TO DO: Among the entries, which lines carry the string "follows"? Copy every one.

SUPPLIED MATERIAL START

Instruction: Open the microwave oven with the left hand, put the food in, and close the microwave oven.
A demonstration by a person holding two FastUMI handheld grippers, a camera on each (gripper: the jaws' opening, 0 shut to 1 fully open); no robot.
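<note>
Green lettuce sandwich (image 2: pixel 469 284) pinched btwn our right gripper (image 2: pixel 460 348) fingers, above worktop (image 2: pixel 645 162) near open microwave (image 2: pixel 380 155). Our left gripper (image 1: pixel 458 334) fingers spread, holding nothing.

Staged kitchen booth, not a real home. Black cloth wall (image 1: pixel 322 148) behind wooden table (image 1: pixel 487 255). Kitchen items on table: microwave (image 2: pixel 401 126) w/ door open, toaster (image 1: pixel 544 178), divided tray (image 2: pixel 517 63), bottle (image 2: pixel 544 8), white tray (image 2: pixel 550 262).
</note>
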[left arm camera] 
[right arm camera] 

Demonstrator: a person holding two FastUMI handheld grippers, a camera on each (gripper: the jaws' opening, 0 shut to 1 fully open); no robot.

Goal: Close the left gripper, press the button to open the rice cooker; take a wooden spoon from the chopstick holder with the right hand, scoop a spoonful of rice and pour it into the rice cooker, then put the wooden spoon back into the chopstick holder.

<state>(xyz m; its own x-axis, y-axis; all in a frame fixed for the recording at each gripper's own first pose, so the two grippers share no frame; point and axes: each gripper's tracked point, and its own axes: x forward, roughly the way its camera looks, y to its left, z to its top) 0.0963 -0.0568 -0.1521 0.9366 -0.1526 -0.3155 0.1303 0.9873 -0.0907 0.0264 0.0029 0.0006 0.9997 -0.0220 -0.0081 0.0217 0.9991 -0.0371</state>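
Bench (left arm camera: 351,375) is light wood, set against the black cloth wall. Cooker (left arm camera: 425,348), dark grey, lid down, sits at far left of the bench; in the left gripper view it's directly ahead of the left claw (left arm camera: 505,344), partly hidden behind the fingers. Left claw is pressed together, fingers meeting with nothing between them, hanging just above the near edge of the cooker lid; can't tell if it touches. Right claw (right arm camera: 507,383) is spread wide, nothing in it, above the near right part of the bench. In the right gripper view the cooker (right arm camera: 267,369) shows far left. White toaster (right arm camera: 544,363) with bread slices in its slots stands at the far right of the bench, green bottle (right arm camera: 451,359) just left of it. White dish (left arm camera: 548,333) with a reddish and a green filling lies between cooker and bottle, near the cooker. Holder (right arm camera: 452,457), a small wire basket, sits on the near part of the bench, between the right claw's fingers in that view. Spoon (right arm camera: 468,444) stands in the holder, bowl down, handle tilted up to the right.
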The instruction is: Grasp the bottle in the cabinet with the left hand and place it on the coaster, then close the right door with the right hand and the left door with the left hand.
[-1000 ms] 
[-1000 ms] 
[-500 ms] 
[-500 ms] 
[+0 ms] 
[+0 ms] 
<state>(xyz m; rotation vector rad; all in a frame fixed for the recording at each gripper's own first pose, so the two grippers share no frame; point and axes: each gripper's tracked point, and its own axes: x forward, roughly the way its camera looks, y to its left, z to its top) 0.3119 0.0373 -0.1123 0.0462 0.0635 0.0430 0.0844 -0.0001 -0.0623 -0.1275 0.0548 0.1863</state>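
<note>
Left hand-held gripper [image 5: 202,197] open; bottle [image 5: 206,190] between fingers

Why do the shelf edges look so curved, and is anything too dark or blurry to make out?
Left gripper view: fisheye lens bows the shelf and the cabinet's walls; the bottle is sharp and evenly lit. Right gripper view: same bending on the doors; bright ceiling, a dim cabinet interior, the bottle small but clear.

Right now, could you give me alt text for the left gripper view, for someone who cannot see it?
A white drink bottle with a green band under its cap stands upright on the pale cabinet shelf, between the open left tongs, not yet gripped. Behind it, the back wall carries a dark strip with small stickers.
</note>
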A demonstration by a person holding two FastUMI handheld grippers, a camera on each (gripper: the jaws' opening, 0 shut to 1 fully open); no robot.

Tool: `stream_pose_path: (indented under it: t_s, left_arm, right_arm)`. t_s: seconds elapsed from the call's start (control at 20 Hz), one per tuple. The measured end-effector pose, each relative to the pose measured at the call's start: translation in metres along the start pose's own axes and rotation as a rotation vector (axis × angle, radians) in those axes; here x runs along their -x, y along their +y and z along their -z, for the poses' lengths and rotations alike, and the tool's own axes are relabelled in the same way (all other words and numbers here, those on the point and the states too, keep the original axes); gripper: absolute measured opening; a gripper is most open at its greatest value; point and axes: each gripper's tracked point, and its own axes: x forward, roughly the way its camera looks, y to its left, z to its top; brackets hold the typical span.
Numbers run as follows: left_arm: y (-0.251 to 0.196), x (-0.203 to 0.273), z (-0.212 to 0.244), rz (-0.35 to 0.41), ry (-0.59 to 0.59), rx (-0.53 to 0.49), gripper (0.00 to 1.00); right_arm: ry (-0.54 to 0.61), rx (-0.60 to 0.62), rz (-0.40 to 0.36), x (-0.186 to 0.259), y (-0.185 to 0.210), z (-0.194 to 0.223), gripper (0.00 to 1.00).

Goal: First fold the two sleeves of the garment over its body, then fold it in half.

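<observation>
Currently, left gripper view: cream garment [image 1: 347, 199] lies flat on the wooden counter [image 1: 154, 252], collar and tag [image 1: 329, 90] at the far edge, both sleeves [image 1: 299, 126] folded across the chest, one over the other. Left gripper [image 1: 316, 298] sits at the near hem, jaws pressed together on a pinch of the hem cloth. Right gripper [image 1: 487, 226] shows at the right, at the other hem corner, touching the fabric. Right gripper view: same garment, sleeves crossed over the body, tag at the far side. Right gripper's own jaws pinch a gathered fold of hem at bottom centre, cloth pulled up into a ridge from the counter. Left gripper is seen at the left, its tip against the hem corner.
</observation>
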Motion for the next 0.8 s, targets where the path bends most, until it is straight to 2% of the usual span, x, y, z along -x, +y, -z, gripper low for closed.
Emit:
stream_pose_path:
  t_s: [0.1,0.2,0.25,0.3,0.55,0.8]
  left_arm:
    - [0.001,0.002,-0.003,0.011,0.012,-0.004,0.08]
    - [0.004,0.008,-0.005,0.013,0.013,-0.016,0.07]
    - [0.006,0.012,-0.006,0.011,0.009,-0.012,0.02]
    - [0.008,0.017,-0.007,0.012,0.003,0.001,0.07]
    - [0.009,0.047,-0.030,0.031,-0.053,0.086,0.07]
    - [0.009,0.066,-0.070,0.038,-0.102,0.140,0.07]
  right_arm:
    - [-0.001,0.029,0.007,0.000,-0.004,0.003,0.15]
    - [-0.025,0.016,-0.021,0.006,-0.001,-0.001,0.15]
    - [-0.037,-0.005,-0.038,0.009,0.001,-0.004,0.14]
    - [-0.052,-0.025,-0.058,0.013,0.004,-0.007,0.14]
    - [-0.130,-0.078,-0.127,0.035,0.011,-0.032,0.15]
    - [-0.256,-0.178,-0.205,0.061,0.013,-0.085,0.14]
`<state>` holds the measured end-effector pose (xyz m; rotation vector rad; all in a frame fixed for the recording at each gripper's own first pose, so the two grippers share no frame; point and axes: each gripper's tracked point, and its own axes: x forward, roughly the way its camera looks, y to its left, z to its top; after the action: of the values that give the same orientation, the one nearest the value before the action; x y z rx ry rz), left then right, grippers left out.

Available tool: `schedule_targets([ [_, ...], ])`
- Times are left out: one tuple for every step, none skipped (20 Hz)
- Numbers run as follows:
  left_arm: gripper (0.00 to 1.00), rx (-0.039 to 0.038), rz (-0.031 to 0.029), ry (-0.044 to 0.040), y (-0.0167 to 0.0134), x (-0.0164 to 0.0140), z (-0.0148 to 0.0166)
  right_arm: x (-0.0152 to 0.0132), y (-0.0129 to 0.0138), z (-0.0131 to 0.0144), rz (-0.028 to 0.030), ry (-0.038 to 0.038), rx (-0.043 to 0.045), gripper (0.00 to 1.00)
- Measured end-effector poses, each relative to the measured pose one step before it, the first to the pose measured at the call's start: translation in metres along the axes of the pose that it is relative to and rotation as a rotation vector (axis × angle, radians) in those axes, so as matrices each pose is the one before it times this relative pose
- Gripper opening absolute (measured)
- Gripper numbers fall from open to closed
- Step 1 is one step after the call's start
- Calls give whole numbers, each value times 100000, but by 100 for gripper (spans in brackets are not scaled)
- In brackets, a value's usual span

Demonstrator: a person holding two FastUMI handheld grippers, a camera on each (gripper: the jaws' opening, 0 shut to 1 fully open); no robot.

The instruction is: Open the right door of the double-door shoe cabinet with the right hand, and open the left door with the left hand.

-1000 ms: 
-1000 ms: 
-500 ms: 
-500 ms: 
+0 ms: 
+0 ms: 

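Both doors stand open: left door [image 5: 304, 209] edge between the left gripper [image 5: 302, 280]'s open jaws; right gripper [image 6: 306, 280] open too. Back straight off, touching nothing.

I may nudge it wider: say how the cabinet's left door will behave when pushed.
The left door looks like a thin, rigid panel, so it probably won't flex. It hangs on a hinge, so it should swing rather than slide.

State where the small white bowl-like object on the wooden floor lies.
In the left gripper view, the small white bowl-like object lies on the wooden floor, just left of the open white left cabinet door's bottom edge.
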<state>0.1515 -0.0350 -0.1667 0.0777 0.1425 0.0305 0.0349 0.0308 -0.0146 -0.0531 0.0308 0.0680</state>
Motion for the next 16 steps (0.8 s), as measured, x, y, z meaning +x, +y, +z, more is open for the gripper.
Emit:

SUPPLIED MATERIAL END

EXERCISE ANSWER:
Numbers run as follows: left_arm: y (-0.251 to 0.196), x (-0.203 to 0.273), z (-0.212 to 0.244), rz (-0.35 to 0.41), ry (-0.59 to 0.59), rx (-0.53 to 0.49), gripper (0.00 to 1.00); right_arm: ry (-0.54 to 0.61), rx (-0.60 to 0.62), rz (-0.40 to 0.36), x (-0.186 to 0.259), y (-0.185 to 0.210), z (-0.194 to 0.223), gripper (0.00 to 1.00).
- Numbers run as follows:

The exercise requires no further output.